Advertisement

‘Game changer’: 4-year degrees from some California 2-year colleges

The class teaches the students how to perform facial reconstruction by making clay or wax sculptures of human heads, then molding and shaping the unique features by referencing a photo.

Share

Steve Crawford recently graduated from the mortuary science program at Cypress College in Orange County. If he passes state tests, he could get a job in a coroner’s office, which was once his dream job.

But Crawford has decided he might want to work as a funeral director or operate his own business, which would be easier if he had a four-year degree. He would have to move, however, since no California schools offer baccalaureate mortuary degrees.

“I’d rather stay here,” said Crawford, 28. “But I want to see how far I can go in this field, too, and if that means more school, I have to consider” leaving the state.

Advertisement

Under a new state law, Crawford might be able to stay put and get a four-year degree at Cypress. The community college is one of 36 campuses and districts that have said they plan to apply for an opportunity to offer four-year degrees. It would be the first time community colleges in California would be eligible to offer more than associate’s degrees.

Schools that are selected could provide thousands of workers to the state in areas that need more employees, including the healthcare and automotive industries.

Students also would be given a chance to get a higher degree while paying lower, community college fees. A four-year degree at a community college would cost about $10,000 in tuition, roughly half the cost of attending a Cal State campus, according to estimates. Backers say it has the potential to be a major advance for California higher education, offering more class opportunities at lower costs.

“I don’t see why it shouldn’t be a game changer,” said state Sen. Marty Block (D-San Diego) who sponsored the legislation authorizing the program.

The problem is there are only 15 slots available in the pilot program. “So somebody’s going to be disappointed,” Block said.

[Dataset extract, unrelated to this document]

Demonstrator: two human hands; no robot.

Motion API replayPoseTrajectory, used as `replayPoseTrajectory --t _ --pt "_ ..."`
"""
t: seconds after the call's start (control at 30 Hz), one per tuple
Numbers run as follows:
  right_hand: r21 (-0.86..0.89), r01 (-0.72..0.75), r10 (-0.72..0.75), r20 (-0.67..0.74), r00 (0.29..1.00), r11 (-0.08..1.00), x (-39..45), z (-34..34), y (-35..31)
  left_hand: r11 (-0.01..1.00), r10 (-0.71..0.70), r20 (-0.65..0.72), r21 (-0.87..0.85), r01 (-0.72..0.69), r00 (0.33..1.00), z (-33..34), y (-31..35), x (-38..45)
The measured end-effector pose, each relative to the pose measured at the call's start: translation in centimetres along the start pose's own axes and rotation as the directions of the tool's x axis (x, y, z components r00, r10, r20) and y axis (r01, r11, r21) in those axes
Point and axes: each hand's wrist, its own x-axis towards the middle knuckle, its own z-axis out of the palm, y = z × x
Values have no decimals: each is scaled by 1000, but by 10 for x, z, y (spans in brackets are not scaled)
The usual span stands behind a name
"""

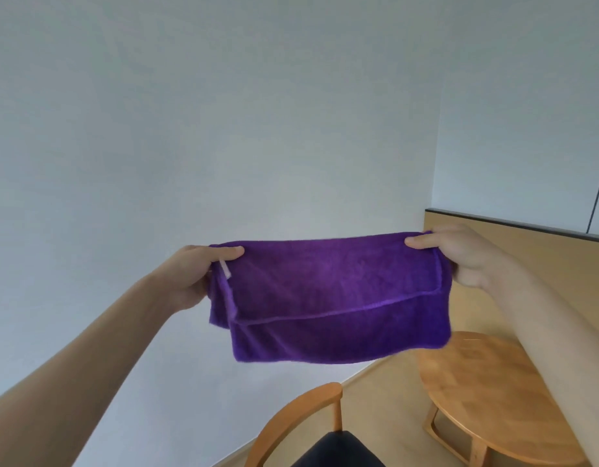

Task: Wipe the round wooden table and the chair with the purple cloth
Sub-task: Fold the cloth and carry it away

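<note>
1. The left hand and right hand each pinched a top corner of the purple cloth, holding it stretched in the air, folded double.
2. It looked soft, light and limp; bunching it in one palm would probably suit wiping.
3. Below stood the round wooden table and, beside it, the chair with a dark seat; nothing blocked either.

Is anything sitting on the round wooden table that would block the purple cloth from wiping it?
Nothing visible does. The purple cloth is held up in the air by both hands, and the visible part of the round wooden table top is bare; the right forearm hides its right part.
</note>
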Motion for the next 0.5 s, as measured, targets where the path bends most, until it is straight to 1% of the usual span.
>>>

Most applicants proposed offering technical programs that would prepare graduates for high-paying jobs nearby. The San Jose-Evergreen Community College District and Rio Hondo Community College in Whittier want to offer a degree in automotive technology; at least three districts intend to expand their respiratory-care programs.

Advertisement

Community colleges cannot offer four-year degrees in nursing or other programs that other state schools in the area already do.

“It’s a once-in-a-lifetime opportunity,” said Pamela Luster, president of San Diego Mesa College.

State officials will choose the successful programs by mid-January. The programs will begin no later than 2017.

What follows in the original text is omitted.